Task prompt: Where a line in the material below has the string "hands", please report it.

-=-=-=-=-

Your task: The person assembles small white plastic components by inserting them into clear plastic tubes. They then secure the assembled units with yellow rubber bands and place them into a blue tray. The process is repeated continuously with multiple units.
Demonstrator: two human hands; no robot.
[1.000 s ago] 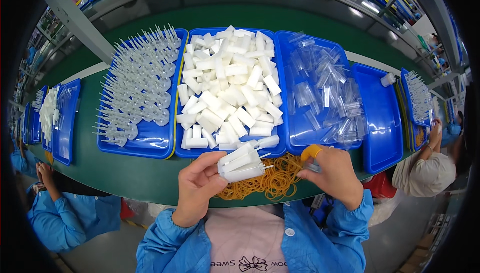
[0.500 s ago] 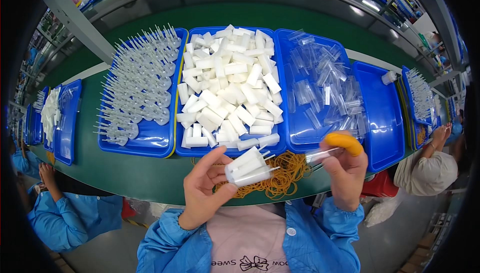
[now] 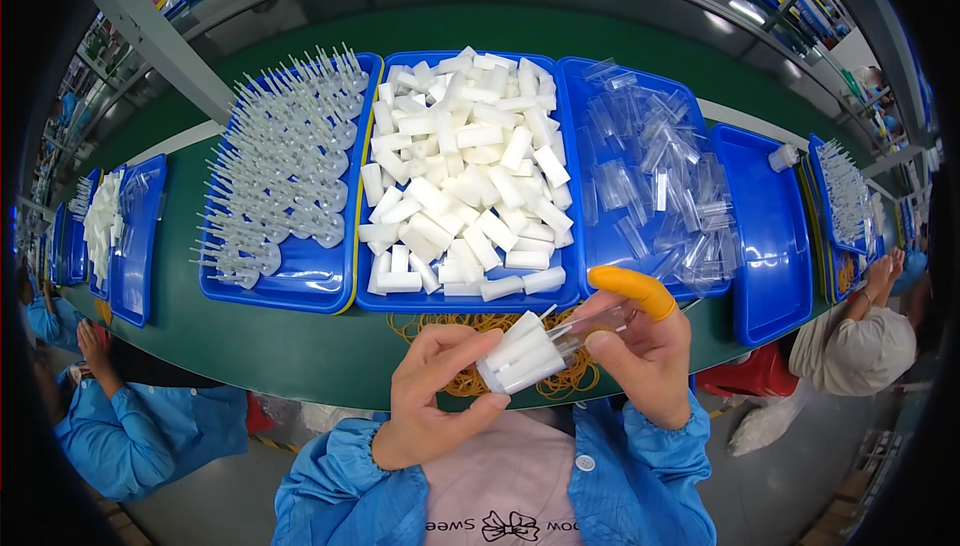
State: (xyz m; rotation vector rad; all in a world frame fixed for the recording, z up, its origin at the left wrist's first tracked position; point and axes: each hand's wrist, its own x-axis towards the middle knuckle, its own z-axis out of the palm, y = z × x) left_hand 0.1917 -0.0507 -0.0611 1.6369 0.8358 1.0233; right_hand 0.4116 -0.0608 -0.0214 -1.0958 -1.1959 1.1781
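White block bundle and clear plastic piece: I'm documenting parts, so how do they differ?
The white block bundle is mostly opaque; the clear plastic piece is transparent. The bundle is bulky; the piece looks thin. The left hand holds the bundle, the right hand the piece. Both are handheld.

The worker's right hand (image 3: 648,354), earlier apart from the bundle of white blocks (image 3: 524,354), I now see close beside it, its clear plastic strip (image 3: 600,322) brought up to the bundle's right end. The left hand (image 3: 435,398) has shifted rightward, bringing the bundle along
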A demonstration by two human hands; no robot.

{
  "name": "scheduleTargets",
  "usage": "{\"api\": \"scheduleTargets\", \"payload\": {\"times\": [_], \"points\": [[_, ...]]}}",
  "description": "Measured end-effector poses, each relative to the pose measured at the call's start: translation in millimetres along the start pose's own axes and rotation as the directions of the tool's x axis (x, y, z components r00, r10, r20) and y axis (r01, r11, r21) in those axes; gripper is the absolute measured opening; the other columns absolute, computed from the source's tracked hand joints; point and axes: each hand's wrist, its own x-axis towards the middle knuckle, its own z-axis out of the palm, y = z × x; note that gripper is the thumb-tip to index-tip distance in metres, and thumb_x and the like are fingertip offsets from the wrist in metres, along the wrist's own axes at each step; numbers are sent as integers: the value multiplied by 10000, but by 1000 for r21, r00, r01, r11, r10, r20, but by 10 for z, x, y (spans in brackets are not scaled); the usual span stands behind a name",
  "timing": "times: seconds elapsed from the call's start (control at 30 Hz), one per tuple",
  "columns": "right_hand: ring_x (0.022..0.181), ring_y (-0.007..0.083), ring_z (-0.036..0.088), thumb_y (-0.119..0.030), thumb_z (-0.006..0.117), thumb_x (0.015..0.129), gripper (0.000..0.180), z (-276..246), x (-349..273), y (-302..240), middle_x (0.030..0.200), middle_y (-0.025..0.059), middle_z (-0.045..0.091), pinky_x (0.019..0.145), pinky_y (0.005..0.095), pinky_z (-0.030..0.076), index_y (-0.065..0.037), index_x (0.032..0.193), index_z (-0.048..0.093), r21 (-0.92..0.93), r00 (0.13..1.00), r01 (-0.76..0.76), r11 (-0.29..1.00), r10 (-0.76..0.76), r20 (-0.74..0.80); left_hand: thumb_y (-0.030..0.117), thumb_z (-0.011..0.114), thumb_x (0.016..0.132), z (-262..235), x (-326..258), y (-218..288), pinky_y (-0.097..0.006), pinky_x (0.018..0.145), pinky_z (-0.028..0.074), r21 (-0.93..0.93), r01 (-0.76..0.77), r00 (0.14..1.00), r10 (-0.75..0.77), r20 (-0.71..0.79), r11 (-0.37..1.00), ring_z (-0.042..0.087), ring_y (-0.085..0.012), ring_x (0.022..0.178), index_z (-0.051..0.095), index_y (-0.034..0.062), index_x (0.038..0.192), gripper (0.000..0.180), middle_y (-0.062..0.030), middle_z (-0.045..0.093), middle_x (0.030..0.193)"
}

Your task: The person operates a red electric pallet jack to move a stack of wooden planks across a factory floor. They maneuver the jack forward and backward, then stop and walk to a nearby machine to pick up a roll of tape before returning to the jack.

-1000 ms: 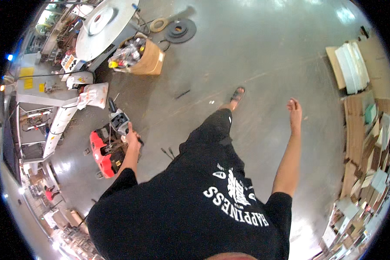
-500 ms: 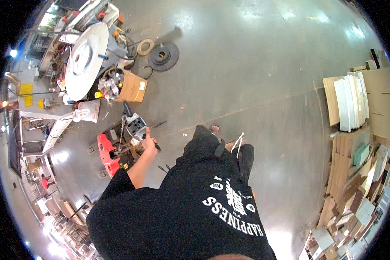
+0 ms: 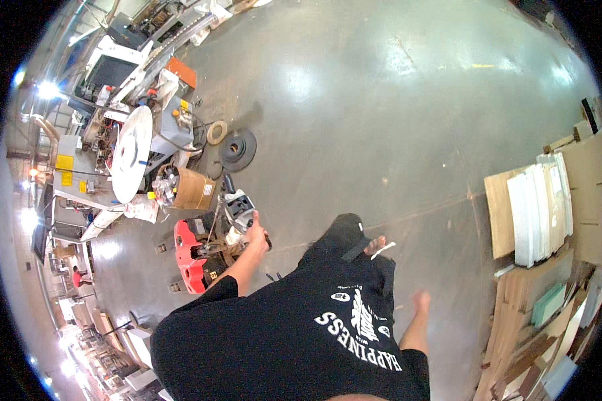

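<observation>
My left hand is wrapped round one grip of the grey and black control handle of a red pallet truck. The truck's red body stands at my left, low on the floor, with its dark inner parts partly hidden under the handle. At my right side hangs my right hand, away from every object. Its fingers are too small and blurred to make out.
Left of the handle stands an open cardboard box of plastic waste, beside a machine with a big white disc. A dark round flange and a tan ring lie on the floor. Stacked boards line the right side.
My right forearm and hand have come into view at the right. The left hand keeps its hold on the handle. With my view shifting, machine and boards appear lower in the picture.
</observation>
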Motion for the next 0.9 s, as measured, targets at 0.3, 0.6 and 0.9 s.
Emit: {"api": "scheduleTargets", "payload": {"times": [0.3, 0.6, 0.9], "points": [[1013, 196, 639, -425, 602, 1062, 459, -1620, 1338, -4119, 1162, 62, 682, 891, 363, 526, -77, 1361, 600, 419, 822, 559, 715, -545, -165, 536, 904, 781, 1824, -660, -196, -296, 425, 409, -246, 123, 987, -92, 134, 961, 452, -135, 440, 515, 95, 814, 588, 19, 436, 567], [892, 170, 638, -317, 520, 1095, 318, -1236, 1797, -1097, 1000, 40, 667, 837, 336, 537, -42, 1202, 637, -103, 898, 433, 895, -438, -30, 555, 841, 848, 2245, -909, -324, -330, 436, 422, -195, 115, 992, -103, 70, 974, 468, -158, 442, 499, 107, 810, 565, 4, 454, 554], [650, 205, 592, -222, 556, 1010, 216, -45, -373, -206, 788, 77, 634, 567, 370, 479, -54, 979, 688, 247, 972, -226, 942, 234, -3, 602, 749, 913, 3190, -464, 510, -339, 483, 418, -344, 213, 945, -103, 312, 915, 464, -145, 494, 369, 169, 721, 607, 20, 424, 589]]}}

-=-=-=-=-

Result for this task:
Demonstrator: two human hands; no robot.
A demonstration by two human hands; no robot.

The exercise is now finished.